Of all three original Mad Max films, Mad Max 2 seems to be the primary influencer on where George Miller looks to be taking the franchise. Fury Road appears to focus predominantly on outlandish characters and settings much like Road Warrior, but it is still grounded in the ever important car chases and thematic exploration of order vs. chaos. Expect to see a mastery of detail in addition to the inclusion of CGI that only serves to enhance the use of established practical effects. Don’t think of it as simply a James Bond-esque continuation of a franchise, but instead the film that George Miller clearly always wanted to make. Considering Fury Road has been in development for over a decade and arriving 30 years after the last franchise installment, I think it’s safe to say it will put the first three films to shame in terms of scale, mayhem, and absurdity.
The Bottom Line:
This is one of the most iconic movies in cinematic history…so….you know – see it without delay. There is no doubt that it has been a powerful influence on countless other franchises in addition to solidifying Mel Gibson as one of the great action actors over the last couple decades. Mad Max 2 should be on the top of any sci-fi fan’s list and specifically on the lists of wasteland warriors who love the post-apocalyptic genre.
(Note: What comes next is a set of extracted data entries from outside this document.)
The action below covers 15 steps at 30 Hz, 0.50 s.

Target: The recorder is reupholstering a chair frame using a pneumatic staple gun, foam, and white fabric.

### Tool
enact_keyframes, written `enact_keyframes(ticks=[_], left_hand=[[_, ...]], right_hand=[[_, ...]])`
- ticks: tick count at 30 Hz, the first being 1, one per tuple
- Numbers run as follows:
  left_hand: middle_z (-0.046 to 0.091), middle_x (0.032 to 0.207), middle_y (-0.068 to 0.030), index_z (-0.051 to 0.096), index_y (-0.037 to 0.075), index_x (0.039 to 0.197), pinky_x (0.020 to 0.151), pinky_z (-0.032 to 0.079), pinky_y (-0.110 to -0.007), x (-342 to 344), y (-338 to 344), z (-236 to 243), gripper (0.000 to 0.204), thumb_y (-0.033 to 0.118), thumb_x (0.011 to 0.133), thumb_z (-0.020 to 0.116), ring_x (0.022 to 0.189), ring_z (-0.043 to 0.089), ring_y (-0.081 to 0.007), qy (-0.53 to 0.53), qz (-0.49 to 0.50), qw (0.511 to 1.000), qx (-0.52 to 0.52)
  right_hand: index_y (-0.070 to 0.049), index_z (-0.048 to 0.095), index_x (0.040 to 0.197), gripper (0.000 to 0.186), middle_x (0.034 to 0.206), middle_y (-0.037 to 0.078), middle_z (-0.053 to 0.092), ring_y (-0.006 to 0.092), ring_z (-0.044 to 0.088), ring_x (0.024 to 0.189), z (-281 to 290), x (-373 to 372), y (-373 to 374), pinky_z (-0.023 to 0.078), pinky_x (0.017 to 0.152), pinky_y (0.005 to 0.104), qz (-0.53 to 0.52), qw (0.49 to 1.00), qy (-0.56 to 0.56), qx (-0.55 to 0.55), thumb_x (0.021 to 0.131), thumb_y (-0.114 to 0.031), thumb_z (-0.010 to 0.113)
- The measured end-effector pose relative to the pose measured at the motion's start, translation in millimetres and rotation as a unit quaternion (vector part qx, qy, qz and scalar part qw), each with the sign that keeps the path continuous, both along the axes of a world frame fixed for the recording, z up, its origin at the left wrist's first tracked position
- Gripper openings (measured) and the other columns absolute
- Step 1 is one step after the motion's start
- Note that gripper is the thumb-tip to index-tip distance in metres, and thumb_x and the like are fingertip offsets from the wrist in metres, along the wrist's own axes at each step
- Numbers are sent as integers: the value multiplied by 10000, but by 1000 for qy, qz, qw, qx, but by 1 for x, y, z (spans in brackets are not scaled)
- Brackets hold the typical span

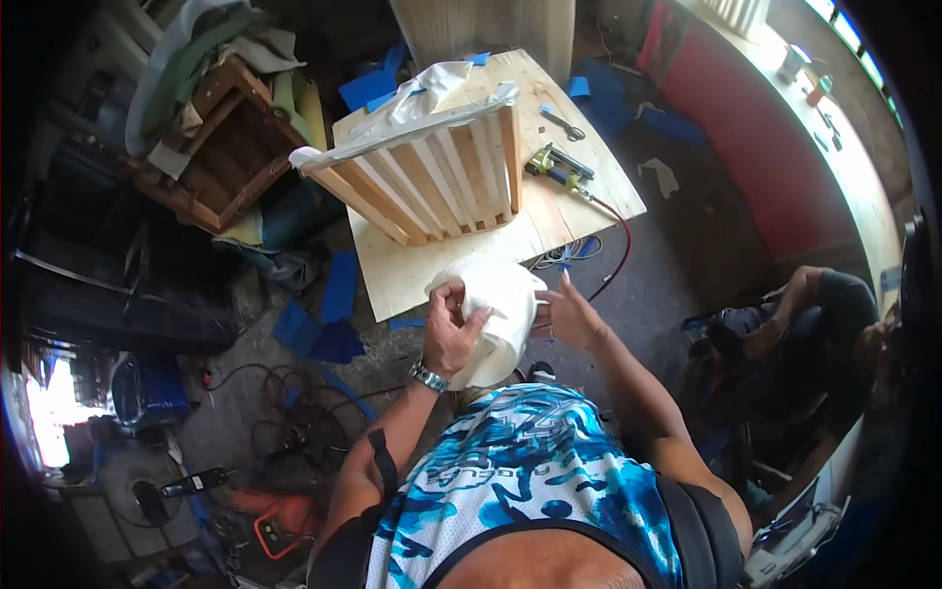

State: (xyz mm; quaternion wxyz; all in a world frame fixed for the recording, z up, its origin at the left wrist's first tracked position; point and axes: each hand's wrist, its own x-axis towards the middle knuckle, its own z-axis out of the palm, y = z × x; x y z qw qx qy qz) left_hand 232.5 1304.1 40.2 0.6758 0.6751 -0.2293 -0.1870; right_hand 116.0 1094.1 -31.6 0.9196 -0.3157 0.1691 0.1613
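Note:
My left hand [453,334] grips a bunched piece of white fabric [500,294], thumb across its front. My right hand [567,319] is at the fabric's right edge, some fingers curled against it and one raised. Just beyond, a slatted wooden frame [515,162] stands tilted on a plywood board [383,285], white material along its top edge. A green-and-black air tool [554,169] with a red hose [623,231] lies right of the frame, below scissors [561,124].
A wooden furniture frame with padding [231,211] is at upper left. Blue scraps [304,324] and cables [275,407] lie on the floor. An orange machine [280,520] is at lower left. Another person [824,324] crouches or sits at right, beside a long curved-looking ledge [854,187].

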Motion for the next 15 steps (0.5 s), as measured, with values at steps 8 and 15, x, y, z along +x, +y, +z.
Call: enact_keyframes(ticks=[8,15], left_hand=[[610,1050,-108,434,7,1186,842,505,-309,-9,-39,28,492,64,804,740,923,611,-181,-96,-31,990,101],[516,1349,-155,421,28,1377,1049,392,-382,61,-76,164,845,369,724,836,1243,501,-257,-361,-244,900,-15]], right_hand=[[-9,679,1073,351,852,56,693,94,613,771,128,22,-53,504,699,303,14,836,-116,-537,882,-304,688],[-64,668,1129,446,933,150,705,204,667,782,265,53,-56,512,748,371,139,606,-270,-735,881,-434,663]])
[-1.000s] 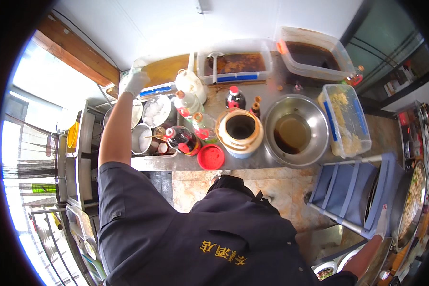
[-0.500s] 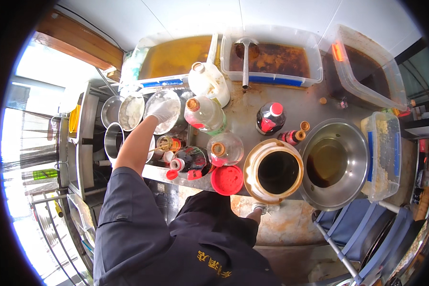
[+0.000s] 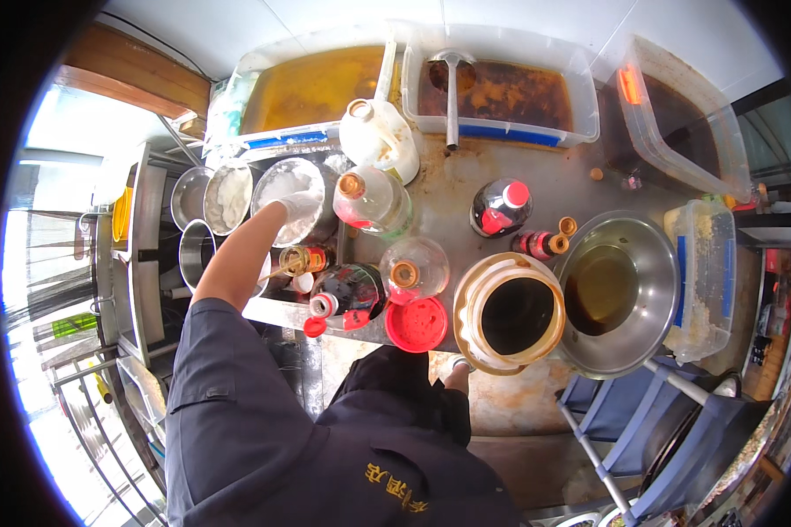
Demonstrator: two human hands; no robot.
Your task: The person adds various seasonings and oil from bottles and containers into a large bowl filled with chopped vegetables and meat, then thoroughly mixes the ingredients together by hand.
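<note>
My left hand, in a pale glove, reaches into a round metal pot holding white powder. Its fingers blend into the white, so their position is unclear. Beside it sits another pot with white contents. A clear bottle stands just right of that hand. Only a small part of my right hand shows, low at the table's front edge, near the wide-mouthed jar of dark liquid; its fingers are hidden. A red lid lies left of this jar.
Clear tubs of yellow liquid and brown liquid line the back, with a ladle over the brown one. A steel basin stands at right. Dark bottles, a small jar and a white jug crowd the left.
My left hand has shifted slightly down toward the near side of the powder pot. My right hand has drawn left and is less visible. The whole view has shifted slightly.
</note>
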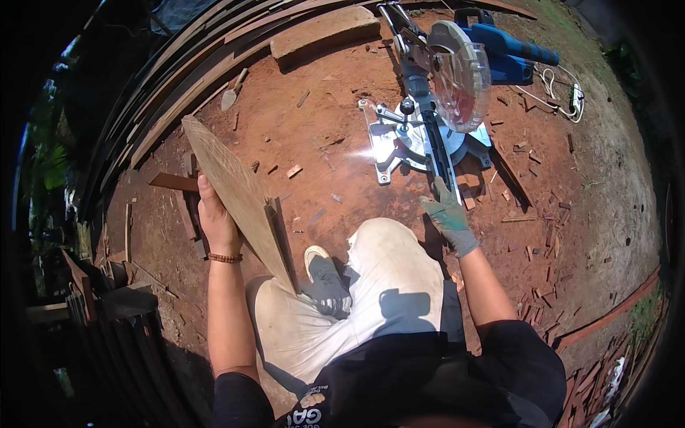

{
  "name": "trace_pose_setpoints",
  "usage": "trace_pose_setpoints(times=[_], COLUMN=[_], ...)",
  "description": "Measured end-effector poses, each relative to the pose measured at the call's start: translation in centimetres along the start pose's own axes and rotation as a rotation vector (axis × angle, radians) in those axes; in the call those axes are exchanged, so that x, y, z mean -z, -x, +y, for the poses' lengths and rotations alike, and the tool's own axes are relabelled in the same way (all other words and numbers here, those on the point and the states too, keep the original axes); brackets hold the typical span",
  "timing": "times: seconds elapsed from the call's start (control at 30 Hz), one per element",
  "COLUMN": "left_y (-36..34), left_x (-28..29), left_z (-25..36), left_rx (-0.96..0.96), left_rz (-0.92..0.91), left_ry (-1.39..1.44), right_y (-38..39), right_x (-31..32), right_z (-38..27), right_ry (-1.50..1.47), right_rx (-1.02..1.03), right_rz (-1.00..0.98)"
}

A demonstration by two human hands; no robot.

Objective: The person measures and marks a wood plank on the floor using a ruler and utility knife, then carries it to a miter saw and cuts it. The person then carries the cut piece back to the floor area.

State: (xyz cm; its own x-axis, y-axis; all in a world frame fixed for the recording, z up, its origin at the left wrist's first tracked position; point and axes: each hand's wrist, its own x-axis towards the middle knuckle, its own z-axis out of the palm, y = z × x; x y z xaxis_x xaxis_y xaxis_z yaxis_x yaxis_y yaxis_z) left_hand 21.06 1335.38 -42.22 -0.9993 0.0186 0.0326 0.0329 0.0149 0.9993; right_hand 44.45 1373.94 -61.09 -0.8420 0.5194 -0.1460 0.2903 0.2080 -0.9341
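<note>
Holding a board (241, 192) is the left hand (217, 220); the gloved right hand (451, 220) touches the saw (457, 85), grip unclear.

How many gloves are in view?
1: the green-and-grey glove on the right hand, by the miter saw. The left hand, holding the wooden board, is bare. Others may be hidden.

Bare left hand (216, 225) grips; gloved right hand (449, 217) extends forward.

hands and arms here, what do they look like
The left hand is ungloved, with a reddish-brown beaded bracelet. The right hand wears a green and grey glove. Black sleeves leave both forearms bare.
</note>
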Motion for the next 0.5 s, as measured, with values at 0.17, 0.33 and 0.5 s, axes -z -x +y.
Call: trace_pose_setpoints(times=[0.17, 0.33, 0.5], left_y=[0.2, -1.8, -6.4], left_x=[-12.6, -17.6, -15.5], left_z=[3.5, -0.6, -12.1], left_rx=[-0.223, -0.241, 0.030], left_rz=[-0.368, -0.627, -0.534], left_ry=[-1.164, -1.151, -1.088], right_y=[4.3, 4.1, 0.7], right_x=[-2.7, -3.3, -2.1], right_z=[-12.6, -11.0, -4.5], right_ry=[-0.585, -1.113, -1.128], right_rx=[0.162, -0.333, -0.467], right_rz=[-0.259, -0.009, 0.127])
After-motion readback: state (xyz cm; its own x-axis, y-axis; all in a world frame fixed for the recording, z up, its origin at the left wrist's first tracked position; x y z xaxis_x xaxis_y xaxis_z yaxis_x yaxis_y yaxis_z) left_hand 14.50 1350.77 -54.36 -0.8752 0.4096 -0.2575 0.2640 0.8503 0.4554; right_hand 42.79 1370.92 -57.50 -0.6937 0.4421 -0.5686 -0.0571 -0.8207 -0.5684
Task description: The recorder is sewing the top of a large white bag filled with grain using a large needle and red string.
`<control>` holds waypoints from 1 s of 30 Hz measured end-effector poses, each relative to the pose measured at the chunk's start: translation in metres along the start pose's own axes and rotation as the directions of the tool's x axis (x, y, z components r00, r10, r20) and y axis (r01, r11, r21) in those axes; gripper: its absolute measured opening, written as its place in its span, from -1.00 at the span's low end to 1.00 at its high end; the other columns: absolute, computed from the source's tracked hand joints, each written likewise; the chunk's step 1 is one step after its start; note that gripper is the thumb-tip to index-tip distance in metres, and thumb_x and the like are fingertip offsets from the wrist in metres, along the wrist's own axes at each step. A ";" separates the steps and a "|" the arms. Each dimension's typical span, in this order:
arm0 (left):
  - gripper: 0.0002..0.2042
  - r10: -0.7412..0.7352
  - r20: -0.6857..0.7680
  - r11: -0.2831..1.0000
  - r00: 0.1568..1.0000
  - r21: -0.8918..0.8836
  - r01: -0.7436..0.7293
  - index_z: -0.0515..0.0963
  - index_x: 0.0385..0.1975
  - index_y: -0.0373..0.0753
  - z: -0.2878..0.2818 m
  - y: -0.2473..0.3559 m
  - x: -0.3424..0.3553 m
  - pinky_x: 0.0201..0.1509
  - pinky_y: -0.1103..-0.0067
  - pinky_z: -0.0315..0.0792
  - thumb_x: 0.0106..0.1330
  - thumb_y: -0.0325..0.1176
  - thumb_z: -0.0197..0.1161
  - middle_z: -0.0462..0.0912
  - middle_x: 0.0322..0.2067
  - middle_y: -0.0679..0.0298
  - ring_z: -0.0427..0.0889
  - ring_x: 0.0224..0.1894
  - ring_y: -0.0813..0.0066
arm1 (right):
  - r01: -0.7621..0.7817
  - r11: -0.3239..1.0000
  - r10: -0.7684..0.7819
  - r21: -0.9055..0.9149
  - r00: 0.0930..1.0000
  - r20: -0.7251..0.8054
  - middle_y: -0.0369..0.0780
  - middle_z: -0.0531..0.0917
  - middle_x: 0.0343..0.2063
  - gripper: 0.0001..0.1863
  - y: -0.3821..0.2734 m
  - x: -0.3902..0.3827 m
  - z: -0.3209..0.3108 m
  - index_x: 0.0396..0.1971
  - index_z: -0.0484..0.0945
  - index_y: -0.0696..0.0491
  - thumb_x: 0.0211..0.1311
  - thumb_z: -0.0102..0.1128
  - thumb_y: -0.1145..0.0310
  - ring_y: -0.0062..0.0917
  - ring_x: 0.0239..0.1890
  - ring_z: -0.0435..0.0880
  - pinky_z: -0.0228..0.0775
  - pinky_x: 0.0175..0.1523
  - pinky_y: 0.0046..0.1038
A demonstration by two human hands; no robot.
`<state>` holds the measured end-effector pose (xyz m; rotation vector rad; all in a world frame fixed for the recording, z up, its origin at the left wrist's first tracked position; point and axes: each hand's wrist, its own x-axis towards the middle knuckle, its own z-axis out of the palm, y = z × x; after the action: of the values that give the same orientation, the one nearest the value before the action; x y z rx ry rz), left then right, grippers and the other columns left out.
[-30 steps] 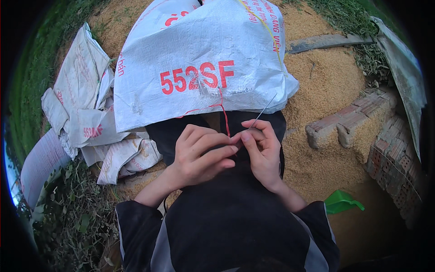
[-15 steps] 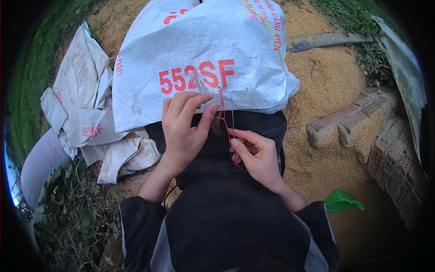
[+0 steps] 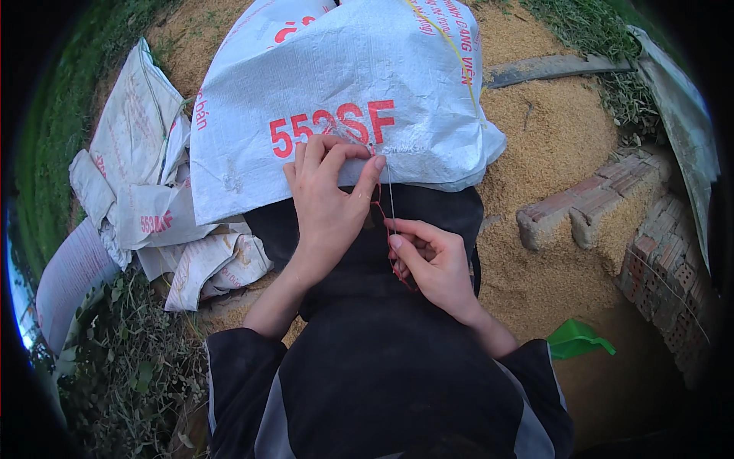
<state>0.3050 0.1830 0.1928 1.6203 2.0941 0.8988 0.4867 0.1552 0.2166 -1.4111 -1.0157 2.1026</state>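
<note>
A white woven sack (image 3: 344,76) with red print lies across my lap. My left hand (image 3: 325,195) is at the sack's near part, thumb and index finger pinched on a red thread (image 3: 378,200) against the fabric. Lower and to the right, my right hand (image 3: 437,264) grips a long thin metal needle (image 3: 391,191) between thumb and fingers. The needle stands nearly upright, its tip close to the sack beside my left thumb. Red thread hangs from the sack down to my right hand, its loose end dangling below the fingers.
Crumpled white sacks (image 3: 138,130) lie at the left beside cut grass (image 3: 130,359). Golden grain husks (image 3: 550,130) spread to the right, with brick blocks (image 3: 589,195), a green plastic piece (image 3: 577,340) and a grey sheet (image 3: 677,115) at the far right.
My left hand has moved up and right onto the sack, and its thumb and index finger have come together on the red thread. My right hand has hardly moved.
</note>
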 end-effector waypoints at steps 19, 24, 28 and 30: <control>-0.80 -0.322 0.144 0.718 0.936 -0.607 0.341 0.49 -0.25 -0.32 -0.002 0.006 -0.004 -0.26 0.70 0.43 0.26 -0.50 0.41 0.64 -0.41 0.34 0.53 -0.39 0.71 | -0.013 1.000 0.012 0.028 1.000 0.023 -0.33 0.63 -0.48 -0.78 -0.009 0.000 0.000 -0.03 0.60 0.25 0.42 0.15 0.49 -0.82 -0.50 0.55 0.41 -0.41 -0.71; -0.78 -0.290 0.090 0.784 0.953 -0.549 0.291 0.48 -0.22 -0.31 -0.003 0.008 -0.008 -0.26 0.70 0.43 0.25 -0.51 0.41 0.64 -0.41 0.32 0.53 -0.39 0.71 | -0.060 0.992 0.052 0.111 0.996 0.072 -0.36 0.61 -0.46 -0.82 -0.005 0.001 0.002 -0.07 0.55 0.20 0.47 0.11 0.43 -0.83 -0.49 0.53 0.39 -0.41 -0.73; -0.76 -0.271 0.061 0.797 0.961 -0.546 0.259 0.47 -0.19 -0.30 -0.002 0.011 -0.009 -0.26 0.69 0.44 0.24 -0.53 0.41 0.63 -0.43 0.33 0.53 -0.40 0.70 | -0.072 0.985 0.059 0.155 0.994 0.089 -0.32 0.62 -0.44 -0.82 -0.006 0.002 0.002 -0.05 0.53 0.21 0.47 0.10 0.46 -0.80 -0.48 0.56 0.44 -0.39 -0.71; -0.75 -0.276 0.072 0.784 0.959 -0.560 0.268 0.46 -0.18 -0.30 -0.003 0.008 -0.007 -0.28 0.69 0.43 0.25 -0.53 0.41 0.62 -0.44 0.33 0.53 -0.40 0.71 | -0.105 0.983 0.089 0.153 0.990 0.111 -0.32 0.62 -0.45 -0.82 -0.007 0.001 0.001 -0.06 0.54 0.20 0.47 0.10 0.44 -0.80 -0.49 0.56 0.43 -0.39 -0.70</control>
<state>0.3111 0.1769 0.1996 0.9741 1.7600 1.2728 0.4851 0.1602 0.2214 -1.3099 -0.8110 2.2923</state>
Watch it for the ridiculousness of the characters, costumes, vehicles, etc. and I guarantee you won’t be disappointed. Ever wonder what sort of damage a metallic boomerang would inflict? How about seeing a raging muscular giant in an S&M costume driving a car tricked out with nitro? If you’re looking to get caught up on the franchise, this is the film to see as it will no doubt be heavily borrowed from in Miller’s latest installment of Fury Road.